Pernyataan tersebut mendapat sambutan meriah dari para pendukung partainya.

Sejak kembali menjabat sebagai Presiden AS pada Januari lalu, Trump menerapkan serangkaian kebijakan ketat, termasuk reformasi badan pemerintah untuk menekan pengeluaran, memperketat imigrasi ilegal, serta menghentikan bantuan luar negeri yang dianggap bertentangan dengan prinsip “America First”.

Trump juga menargetkan dana hibah untuk penelitian iklim dan studi gender melalui perintah eksekutif.

“Jika Anda memecat para ilmuwan terbaik Anda dan menyingkirkan mereka yang, melalui kebebasan berpikir dan penelitian mereka, menjadikan negara Anda sebagai kekuatan global, kami dengan senang hati akan menyambut mereka,” tambah Glucksmann.

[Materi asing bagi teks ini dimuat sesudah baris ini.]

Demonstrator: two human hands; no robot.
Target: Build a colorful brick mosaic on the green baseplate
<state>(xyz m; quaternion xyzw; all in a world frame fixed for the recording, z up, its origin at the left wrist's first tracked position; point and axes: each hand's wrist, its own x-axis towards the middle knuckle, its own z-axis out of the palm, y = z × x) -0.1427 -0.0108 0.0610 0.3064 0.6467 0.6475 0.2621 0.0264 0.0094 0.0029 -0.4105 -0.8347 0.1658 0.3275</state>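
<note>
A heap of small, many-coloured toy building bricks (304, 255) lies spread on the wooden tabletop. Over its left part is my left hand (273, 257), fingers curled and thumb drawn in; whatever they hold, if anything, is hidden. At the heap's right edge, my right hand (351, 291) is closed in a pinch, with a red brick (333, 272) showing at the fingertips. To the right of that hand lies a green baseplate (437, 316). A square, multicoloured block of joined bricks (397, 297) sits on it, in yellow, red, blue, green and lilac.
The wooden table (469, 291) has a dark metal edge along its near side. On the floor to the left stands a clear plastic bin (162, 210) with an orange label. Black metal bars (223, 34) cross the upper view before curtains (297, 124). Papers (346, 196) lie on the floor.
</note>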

Putin Setuju Gencatan Senjata, tapi Inginkan Solusi Jangka Panjang

Presiden Rusia Vladimir Putin mengonfirmasi bahwa Moskow menyetujui usulan gencatan senjata di Ukraina yang diajukan oleh Amerika Serikat. Namun, ia menekankan bahwa penghentian permusuhan ini harus disertai dengan penyelesaian mendalam atas akar permasalahan konflik. Dalam konferensi pers bersama Presiden Belarusia Alexander Lukashenko di Moskow pada Kamis, Putin menyatakan bahwa negaranya mendukung pendekatan damai untuk mengakhiri perang, tetapi langkah tersebut harus membawa perdamaian yang langgeng.

Putin juga mengapresiasi perhatian yang diberikan Presiden AS Donald Trump terhadap upaya penyelesaian konflik. Meski demikian, ia menegaskan bahwa Rusia akan mengambil keputusan lebih lanjut berdasarkan perkembangan situasi di medan perang. Menurutnya, gencatan senjata adalah langkah positif, tetapi masih banyak hal yang harus dibahas dengan mitra Amerika. Ia bahkan menyebut kemungkinan menghubungi Trump untuk membicarakan lebih lanjut mengenai mekanisme penghentian perang ini.

Putin mengingatkan bahwa pemantauan gencatan senjata akan menjadi tantangan besar mengingat panjangnya garis depan antara Rusia dan Ukraina. Di sisi lain, ia menyebut bahwa kondisi di wilayah perbatasan Kursk—tempat Ukraina sebelumnya melancarkan serangan—saat ini sudah berada di bawah kendali penuh militer Rusia. Dengan demikian, menurutnya, Ukraina memiliki kepentingan besar untuk menerima gencatan senjata 30 hari yang telah disepakati dalam perundingan di Jeddah, Arab Saudi.

Ukraina sebelumnya menyatakan dukungannya terhadap gencatan senjata setelah pembicaraan yang dihadiri oleh delegasi AS yang dipimpin Menteri Luar Negeri Marco Rubio dan Penasihat Keamanan Nasional Mike Waltz. Meski pernyataan bersama yang dikeluarkan pascapertemuan tidak mencantumkan jaminan keamanan dari AS jika Rusia melanggar kesepakatan, Presiden Ukraina Volodymyr Zelenskyy memastikan bahwa hal tersebut tetap menjadi bagian dari diskusi lebih lanjut.